§ WHAT TO PRODUCE
Return all of the material, keeping each line exactly as it is.

§ DATASET EXCERPT
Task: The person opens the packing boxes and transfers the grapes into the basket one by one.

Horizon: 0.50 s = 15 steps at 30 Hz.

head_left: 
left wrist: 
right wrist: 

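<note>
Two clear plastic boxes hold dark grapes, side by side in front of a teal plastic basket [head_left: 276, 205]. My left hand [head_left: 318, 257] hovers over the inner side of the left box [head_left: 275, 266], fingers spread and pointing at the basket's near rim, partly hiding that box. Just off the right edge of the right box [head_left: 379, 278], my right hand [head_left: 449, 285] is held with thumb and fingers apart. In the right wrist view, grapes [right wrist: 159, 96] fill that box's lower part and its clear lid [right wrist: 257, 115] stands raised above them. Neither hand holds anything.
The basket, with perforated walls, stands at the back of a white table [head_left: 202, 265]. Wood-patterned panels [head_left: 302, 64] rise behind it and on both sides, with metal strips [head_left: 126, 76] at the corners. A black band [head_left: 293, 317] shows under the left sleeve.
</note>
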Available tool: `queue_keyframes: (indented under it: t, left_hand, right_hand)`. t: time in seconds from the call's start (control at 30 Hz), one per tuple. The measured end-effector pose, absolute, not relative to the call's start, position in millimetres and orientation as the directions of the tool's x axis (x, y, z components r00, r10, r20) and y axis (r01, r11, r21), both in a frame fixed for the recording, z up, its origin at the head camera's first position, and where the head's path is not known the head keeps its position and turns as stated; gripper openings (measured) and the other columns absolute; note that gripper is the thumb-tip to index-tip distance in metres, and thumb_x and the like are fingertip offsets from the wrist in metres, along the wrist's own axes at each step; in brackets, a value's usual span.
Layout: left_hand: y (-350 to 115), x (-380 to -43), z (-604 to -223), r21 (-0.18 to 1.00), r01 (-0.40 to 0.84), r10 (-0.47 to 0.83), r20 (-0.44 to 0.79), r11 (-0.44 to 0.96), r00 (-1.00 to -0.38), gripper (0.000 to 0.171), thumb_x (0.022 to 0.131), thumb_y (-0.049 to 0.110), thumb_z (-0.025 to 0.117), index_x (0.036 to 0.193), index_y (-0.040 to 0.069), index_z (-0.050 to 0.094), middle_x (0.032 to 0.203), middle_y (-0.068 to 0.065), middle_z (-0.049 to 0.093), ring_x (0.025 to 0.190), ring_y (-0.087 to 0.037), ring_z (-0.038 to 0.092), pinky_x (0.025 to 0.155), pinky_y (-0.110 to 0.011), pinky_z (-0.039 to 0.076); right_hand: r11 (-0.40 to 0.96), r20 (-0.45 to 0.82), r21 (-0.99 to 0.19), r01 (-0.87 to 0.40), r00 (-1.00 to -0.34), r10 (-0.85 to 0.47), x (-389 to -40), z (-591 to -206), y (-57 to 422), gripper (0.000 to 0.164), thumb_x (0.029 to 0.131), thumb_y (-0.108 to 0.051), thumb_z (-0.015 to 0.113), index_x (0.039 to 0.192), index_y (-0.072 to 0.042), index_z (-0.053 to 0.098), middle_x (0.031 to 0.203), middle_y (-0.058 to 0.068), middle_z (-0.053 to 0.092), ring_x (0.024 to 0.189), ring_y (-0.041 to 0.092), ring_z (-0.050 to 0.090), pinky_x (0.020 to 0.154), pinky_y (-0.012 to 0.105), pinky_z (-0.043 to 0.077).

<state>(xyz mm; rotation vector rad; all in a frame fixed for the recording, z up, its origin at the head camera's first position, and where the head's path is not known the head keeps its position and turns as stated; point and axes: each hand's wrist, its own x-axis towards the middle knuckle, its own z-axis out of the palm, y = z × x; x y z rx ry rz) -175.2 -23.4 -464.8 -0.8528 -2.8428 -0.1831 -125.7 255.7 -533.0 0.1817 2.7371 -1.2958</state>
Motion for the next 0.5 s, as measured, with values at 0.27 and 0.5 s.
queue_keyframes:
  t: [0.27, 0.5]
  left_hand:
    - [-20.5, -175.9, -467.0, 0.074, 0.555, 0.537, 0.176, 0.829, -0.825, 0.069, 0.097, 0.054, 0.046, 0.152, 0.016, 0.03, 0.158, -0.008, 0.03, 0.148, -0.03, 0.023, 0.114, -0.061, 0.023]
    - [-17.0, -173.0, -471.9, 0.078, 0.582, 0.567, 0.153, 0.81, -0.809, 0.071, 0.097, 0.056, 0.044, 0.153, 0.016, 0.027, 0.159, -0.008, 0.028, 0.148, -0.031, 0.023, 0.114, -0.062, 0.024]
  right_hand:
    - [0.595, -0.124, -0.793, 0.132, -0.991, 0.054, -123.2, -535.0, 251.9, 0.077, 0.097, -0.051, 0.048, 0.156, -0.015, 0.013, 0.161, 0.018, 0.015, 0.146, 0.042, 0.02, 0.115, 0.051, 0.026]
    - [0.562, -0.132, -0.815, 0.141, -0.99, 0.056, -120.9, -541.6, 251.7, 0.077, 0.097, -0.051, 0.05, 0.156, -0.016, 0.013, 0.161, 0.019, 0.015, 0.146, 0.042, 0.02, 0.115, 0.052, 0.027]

§ EXPECTED ANSWER
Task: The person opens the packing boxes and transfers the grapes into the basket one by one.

Horizon: 0.50 s = 15 steps at 30 Hz.

head_left: 
left wrist: 
right wrist: 

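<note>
Two clear plastic boxes hold dark grapes, side by side in front of a teal plastic basket [head_left: 276, 205]. My left hand [head_left: 318, 257] hovers over the inner side of the left box [head_left: 275, 266], fingers spread and pointing at the basket's near rim, partly hiding that box. Just off the right edge of the right box [head_left: 379, 278], my right hand [head_left: 449, 285] is held with thumb and fingers apart. In the right wrist view, grapes [right wrist: 159, 96] fill that box's lower part and its clear lid [right wrist: 257, 115] stands raised above them. Neither hand holds anything.
The basket, with perforated walls, stands at the back of a white table [head_left: 202, 265]. Wood-patterned panels [head_left: 302, 64] rise behind it and on both sides, with metal strips [head_left: 126, 76] at the corners. A black band [head_left: 293, 317] shows under the left sleeve.
</note>
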Available tool: `queue_keyframes: (indented under it: t, left_hand, right_hand)`. t: time in seconds from the call's start (control at 30 Hz), one per tuple. The measured end-effector pose, absolute, not relative to the call's start, position in millimetres and orientation as the directions of the tool's x axis (x, y, z components r00, r10, r20) and y axis (r01, r11, r21), both in a frame fixed for the recording, z up, its origin at the head camera's first position, and where the head's path is not known the head keeps its position and turns as stated; gripper openings (measured) and the other columns absolute; note that gripper is the thumb-tip to index-tip distance in metres, and thumb_x and the like are fingertip offsets from the wrist in metres, along the wrist's own axes at each step; in brackets, a value's usual span.
Layout: left_hand: y (-350 to 115), x (-380 to -43), z (-604 to -223), r21 (-0.18 to 1.00), r01 (-0.40 to 0.84), r10 (-0.47 to 0.83), r20 (-0.44 to 0.79), r11 (-0.44 to 0.96), r00 (-1.00 to -0.38), gripper (0.000 to 0.171), thumb_x (0.022 to 0.131), thumb_y (-0.049 to 0.110), thumb_z (-0.025 to 0.117), index_x (0.036 to 0.193), index_y (-0.040 to 0.069), index_z (-0.050 to 0.094), middle_x (0.032 to 0.203), middle_y (-0.068 to 0.065), middle_z (-0.049 to 0.093), ring_x (0.025 to 0.190), ring_y (-0.087 to 0.037), ring_z (-0.038 to 0.092), pinky_x (0.025 to 0.155), pinky_y (-0.110 to 0.011), pinky_z (-0.039 to 0.076); right_hand: r11 (-0.40 to 0.96), r20 (-0.45 to 0.82), r21 (-0.99 to 0.19), r01 (-0.87 to 0.40), r00 (-1.00 to -0.34), r10 (-0.85 to 0.47), x (-389 to -40), z (-591 to -206), y (-57 to 422), gripper (0.000 to 0.164), thumb_x (0.029 to 0.131), thumb_y (-0.108 to 0.051), thumb_z (-0.015 to 0.113), index_x (0.039 to 0.192), index_y (-0.072 to 0.042), index_z (-0.053 to 0.098), middle_x (0.031 to 0.203), middle_y (-0.058 to 0.068), middle_z (-0.053 to 0.092), ring_x (0.024 to 0.189), ring_y (-0.041 to 0.092), ring_z (-0.050 to 0.090), pinky_x (0.020 to 0.154), pinky_y (-0.012 to 0.105), pinky_z (-0.043 to 0.077).

<state>(xyz mm; rotation vector rad; all in a frame fixed for the recording, z up, its origin at the head camera's first position, and where the head's path is not known the head keeps its position and turns as stated; point and axes: each hand's wrist, its own x-axis towards the middle knuckle, its own z-axis out of the palm, y = z × x; x y z rx ry rz) -175.2 -23.4 -464.8 -0.8528 -2.8428 -0.1831 -125.7 255.7 -533.0 0.1817 2.7371 -1.2958</state>
Motion for the next 0.5 s, as measured, with values at 0.27 and 0.5 s.
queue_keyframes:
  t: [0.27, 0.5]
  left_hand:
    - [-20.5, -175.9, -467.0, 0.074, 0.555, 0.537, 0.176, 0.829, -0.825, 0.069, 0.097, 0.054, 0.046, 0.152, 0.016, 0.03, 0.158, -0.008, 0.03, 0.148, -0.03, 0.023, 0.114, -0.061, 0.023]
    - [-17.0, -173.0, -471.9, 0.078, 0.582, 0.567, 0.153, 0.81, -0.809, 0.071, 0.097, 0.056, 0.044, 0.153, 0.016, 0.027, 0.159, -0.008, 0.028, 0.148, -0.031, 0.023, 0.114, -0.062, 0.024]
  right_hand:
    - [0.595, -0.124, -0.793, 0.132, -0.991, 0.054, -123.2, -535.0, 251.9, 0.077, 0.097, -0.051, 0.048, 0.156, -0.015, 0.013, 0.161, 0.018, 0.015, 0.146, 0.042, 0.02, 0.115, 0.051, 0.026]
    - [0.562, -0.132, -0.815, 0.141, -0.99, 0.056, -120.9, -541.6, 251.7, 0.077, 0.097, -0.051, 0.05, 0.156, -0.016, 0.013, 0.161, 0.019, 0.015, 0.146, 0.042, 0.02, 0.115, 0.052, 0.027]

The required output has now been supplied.